> Task goal
Set down the listing exactly as given, minus images.

> Data block

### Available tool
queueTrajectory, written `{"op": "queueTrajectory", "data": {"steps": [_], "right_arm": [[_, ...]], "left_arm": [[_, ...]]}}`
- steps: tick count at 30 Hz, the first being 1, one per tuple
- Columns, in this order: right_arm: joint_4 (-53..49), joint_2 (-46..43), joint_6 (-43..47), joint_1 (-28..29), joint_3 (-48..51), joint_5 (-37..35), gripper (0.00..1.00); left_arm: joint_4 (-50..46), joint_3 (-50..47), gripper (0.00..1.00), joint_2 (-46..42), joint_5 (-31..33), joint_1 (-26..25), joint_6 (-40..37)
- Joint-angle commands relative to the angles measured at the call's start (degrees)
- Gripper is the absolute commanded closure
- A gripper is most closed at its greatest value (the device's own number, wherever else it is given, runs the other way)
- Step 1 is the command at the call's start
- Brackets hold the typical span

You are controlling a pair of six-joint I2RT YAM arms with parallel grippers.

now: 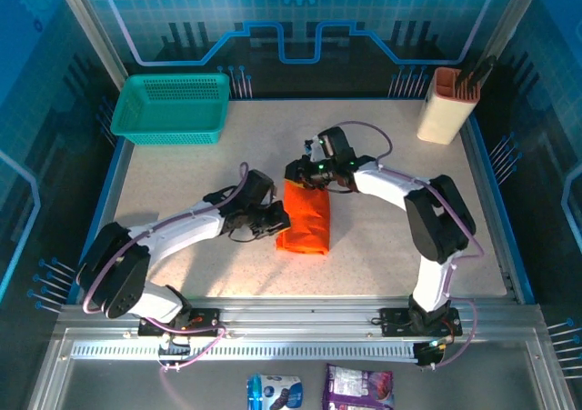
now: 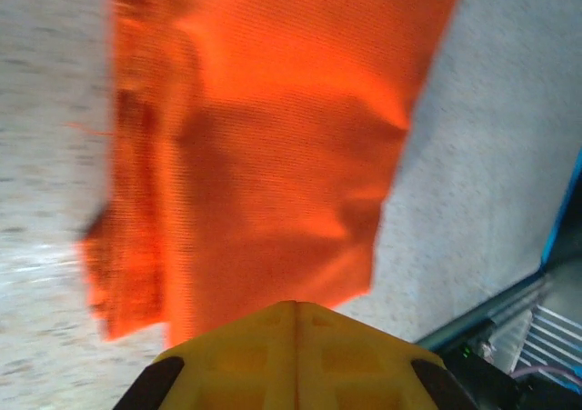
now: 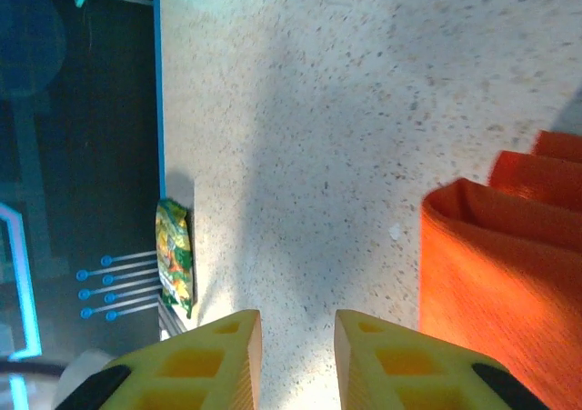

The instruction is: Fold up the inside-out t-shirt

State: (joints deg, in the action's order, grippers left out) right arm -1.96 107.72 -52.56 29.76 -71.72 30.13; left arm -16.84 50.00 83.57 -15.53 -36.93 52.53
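Nearest, below the front rail, 2 snack packets (image 1: 314, 391) lie side by side. Both are cut off by the frame bottom and the print is too small to read. On the rail sit the bases of the 2 arms, 1 gripper each. The left gripper (image 2: 296, 306) has its yellow fingers pressed tight together w/ only a thin seam btw them. The tips sit at the near edge of the t-shirt (image 1: 306, 217), but the fingers' own bulk hides the contact, so can't tell if any cloth is nipped. There is 1 t-shirt, orange-red, folded to a narrow oblong near the middle of the table (image 1: 391, 246). From the top cam its left edge is partly covered by the left wrist. In the left wrist view it's blurred on the left side and cut off at the top. The right gripper (image 3: 297, 325) has its fingers parted, w/ bare speckled table showing btw them and nothing held. The shirt lies just beside its right finger, stacked fold layers visible, cut off by the frame's right edge. Can't tell if cloth and finger touch. From above, this gripper is at the shirt's far left corner, tips hidden under the wrist. Off the table's edge in the right wrist view lies 1 green packet (image 3: 175, 265), label unreadable. Farthest back are 1 teal mesh basket (image 1: 171, 108) at the far left corner and 1 beige holder (image 1: 444, 110) at the far right, w/ dark sticks inside too dim to count.
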Motion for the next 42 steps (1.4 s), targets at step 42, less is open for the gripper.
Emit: {"op": "queueTrajectory", "data": {"steps": [42], "right_arm": [[-18.07,-13.24,16.29,-3.98,20.0,9.41,0.73]], "left_arm": [[-3.84,11.97,0.92,13.13,-4.75,-1.59,-5.32]]}}
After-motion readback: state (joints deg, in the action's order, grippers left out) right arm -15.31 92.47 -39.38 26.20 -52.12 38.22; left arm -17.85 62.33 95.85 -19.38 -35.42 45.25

> Exercise solution
### Available tool
queueTrajectory, written `{"op": "queueTrajectory", "data": {"steps": [_], "right_arm": [[_, ...]], "left_arm": [[_, ...]]}}`
- steps: tick count at 30 Hz, the first being 1, one per tuple
- Columns, in this order: right_arm: joint_4 (-53..49), joint_2 (-46..43), joint_6 (-43..47), joint_1 (-28..29), joint_3 (-48..51), joint_5 (-37..35), gripper (0.00..1.00); left_arm: joint_4 (-50..46), joint_3 (-50..47), gripper (0.00..1.00), joint_2 (-46..42), joint_5 (-31..33), joint_1 (-26..25), joint_6 (-40..37)
- Joint-angle commands relative to the angles measured at the call's start (degrees)
- Gripper is the absolute commanded closure
- A gripper is most closed at its greatest value (the device's own number, wherever else it is given, runs the other way)
- Step 1 is the command at the call's start
- Brackets hold the typical span

You are controlling a pair of six-joint I2RT YAM arms with parallel grippers.

now: 
now: 
now: 

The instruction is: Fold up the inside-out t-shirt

State: (joints deg, in the action's order, grippers left out) right arm -1.96 107.72 -52.56 29.76 -71.72 30.13; left arm -16.84 50.00 83.57 -15.53 -36.93 52.53
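Nearest, below the front rail, 2 snack packets (image 1: 314, 391) lie side by side. Both are cut off by the frame bottom and the print is too small to read. On the rail sit the bases of the 2 arms, 1 gripper each. The left gripper (image 2: 296, 306) has its yellow fingers pressed tight together w/ only a thin seam btw them. The tips sit at the near edge of the t-shirt (image 1: 306, 217), but the fingers' own bulk hides the contact, so can't tell if any cloth is nipped. There is 1 t-shirt, orange-red, folded to a narrow oblong near the middle of the table (image 1: 391, 246). From the top cam its left edge is partly covered by the left wrist. In the left wrist view it's blurred on the left side and cut off at the top. The right gripper (image 3: 297, 325) has its fingers parted, w/ bare speckled table showing btw them and nothing held. The shirt lies just beside its right finger, stacked fold layers visible, cut off by the frame's right edge. Can't tell if cloth and finger touch. From above, this gripper is at the shirt's far left corner, tips hidden under the wrist. Off the table's edge in the right wrist view lies 1 green packet (image 3: 175, 265), label unreadable. Farthest back are 1 teal mesh basket (image 1: 171, 108) at the far left corner and 1 beige holder (image 1: 444, 110) at the far right, w/ dark sticks inside too dim to count.
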Motion for the next 42 steps (1.4 s), targets at step 42, less is open for the gripper.
Emit: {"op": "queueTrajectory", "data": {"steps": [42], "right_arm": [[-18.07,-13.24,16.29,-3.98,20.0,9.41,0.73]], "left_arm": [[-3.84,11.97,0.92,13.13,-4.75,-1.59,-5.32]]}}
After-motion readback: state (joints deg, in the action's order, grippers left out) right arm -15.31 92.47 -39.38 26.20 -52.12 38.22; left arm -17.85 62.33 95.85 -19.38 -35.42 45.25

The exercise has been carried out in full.